Julie

Julie

Name: Julie
Age at interview: 53
Gender: Female

Background: Julie is 53 years old and lives in an inner metropolitan suburb with her husband and two children, aged 18 and 15. She identifies as Australian, and works part-time in the finance services industry.

About Julie

Julie and her husband have cared for their daughter since she was diagnosed with depression when she was 16. Now 18, Julie's daughter consulted a psychiatrist in the past and presently sees a psychologist. Julie and her husband have supported their daughter to access mental health services and, recently, her decision to follow her passion for performing.

More about Julie

Over the past three years, Julie said she and her husband have learned to 'let go' of their feelings of 'guilt' about their teenage daughter's depression and to focus instead on 'listening' to what she tells them she is experiencing.

Julie recalled she could not 'quite understand' what 'it' was her then 15-year-old daughter was trying to tell her when she said she felt depressed. Julie had thought someone who was depressed was 'sad all the time' and her daughter seemed to be 'functioning as normal'. About 12 months later, Julie's daughter started having trouble 'getting out of bed', could not complete her homework and felt tired 'all the time'. This prompted Julie to take her to get her iron levels checked by their GP who diagnosed her with depression, which came as a 'shock' to Julie.

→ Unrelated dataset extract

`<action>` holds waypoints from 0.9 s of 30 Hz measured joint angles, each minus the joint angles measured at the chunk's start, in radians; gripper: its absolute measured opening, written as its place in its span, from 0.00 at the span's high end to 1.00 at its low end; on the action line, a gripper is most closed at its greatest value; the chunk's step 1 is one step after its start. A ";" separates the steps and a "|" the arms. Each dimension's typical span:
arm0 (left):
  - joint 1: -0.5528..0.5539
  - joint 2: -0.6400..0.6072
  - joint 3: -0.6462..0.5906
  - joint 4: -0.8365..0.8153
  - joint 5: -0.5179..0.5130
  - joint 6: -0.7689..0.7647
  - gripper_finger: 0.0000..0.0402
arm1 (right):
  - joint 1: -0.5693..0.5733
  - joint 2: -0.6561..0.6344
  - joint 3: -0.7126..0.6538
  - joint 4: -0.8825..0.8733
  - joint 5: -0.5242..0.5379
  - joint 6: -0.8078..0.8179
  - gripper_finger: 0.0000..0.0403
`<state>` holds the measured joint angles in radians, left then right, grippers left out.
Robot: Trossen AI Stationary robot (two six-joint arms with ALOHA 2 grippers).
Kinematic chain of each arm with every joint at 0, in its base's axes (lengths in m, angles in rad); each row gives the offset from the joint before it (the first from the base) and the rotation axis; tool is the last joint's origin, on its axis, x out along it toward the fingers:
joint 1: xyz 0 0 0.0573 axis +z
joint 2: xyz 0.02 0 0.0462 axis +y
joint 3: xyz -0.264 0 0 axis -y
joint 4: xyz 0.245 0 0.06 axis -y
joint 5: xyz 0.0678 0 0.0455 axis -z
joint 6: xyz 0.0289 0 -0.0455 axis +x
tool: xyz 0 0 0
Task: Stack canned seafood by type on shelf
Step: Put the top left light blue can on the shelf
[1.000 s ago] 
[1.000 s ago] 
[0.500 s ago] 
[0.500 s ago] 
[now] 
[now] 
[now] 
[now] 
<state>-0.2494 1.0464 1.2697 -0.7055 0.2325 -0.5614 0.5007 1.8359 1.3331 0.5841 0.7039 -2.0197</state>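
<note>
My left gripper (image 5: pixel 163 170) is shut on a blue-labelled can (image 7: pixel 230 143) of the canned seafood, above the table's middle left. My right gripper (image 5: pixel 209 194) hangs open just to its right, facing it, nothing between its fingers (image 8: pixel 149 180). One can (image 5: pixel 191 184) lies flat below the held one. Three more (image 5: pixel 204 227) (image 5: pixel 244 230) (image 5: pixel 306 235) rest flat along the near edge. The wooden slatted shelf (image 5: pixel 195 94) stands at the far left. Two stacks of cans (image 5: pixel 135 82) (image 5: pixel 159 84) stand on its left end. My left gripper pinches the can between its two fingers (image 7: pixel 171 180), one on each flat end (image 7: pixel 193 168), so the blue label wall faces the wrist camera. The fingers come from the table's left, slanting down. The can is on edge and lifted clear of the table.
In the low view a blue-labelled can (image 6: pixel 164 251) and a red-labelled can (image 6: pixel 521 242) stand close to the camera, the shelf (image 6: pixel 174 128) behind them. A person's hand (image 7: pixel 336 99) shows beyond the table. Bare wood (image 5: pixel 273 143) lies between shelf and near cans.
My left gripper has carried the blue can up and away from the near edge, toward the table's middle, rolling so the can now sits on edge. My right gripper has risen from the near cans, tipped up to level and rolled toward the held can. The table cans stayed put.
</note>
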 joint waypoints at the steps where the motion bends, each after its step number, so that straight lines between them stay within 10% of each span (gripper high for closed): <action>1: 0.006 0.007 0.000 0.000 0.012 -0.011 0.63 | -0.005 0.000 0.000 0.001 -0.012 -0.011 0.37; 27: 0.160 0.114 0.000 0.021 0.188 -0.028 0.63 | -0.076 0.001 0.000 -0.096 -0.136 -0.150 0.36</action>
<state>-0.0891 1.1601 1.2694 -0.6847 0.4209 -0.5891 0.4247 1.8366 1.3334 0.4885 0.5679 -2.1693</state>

Julie's daughter began seeing a psychiatrist every week who prescribed antidepressants and, a few months later, started seeing a psychologist who worked with cognitive-behavioural therapy (CBT). She stopped seeing her psychiatrist after a while, Julie said, because she felt she benefited more from the strategies her psychologist gave her to use 'day to day'. About two years later, and backed by their daughter's psychologist, Julie and her husband supported their daughter's decision in year twelve to leave school, which had made her feel 'stressed and under pressure'. She is now pursuing her passion for performing on stage.

For the first 12 months of her daughter becoming 'unwell', Julie said, she and her husband felt 'really bad' because they did not know where to turn to get help to understand what their daughter was going through. She said her daughter's psychiatrist provided them with minimal information and did not listen to Julie's concern that her daughter's condition was deteriorating. By contrast, Julie appreciated the way her daughter's psychologist gave her advice about 'structures she could put in place at home', and her willingness to hear 'feedback' from Julie about how she thought her daughter was doing.

When young people are referred to a therapist, Julie believes their family should also be referred to a support service, like the carers organisation she found after 'floundering around' for about a year. Through this organisation, she went to workshops, accessed counselling services, and made contacts who gave her advice about how to support her daughter's treatment. Julie feels it is important to 'educate parents' about 'what to look out for' when their children are of high school age so they can respond more quickly to early symptoms of possible mental health problems. She said it is still a 'source of hurt' to her that she did not take the 'steps she now knows' she should have taken when her daughter first told her she felt depressed.

Julie's daughter is now 'in a good place', Julie said. She and her husband feel 'very pleased and relieved' that they were able to support her to make some 'positive decisions for her life and where she wants to go'.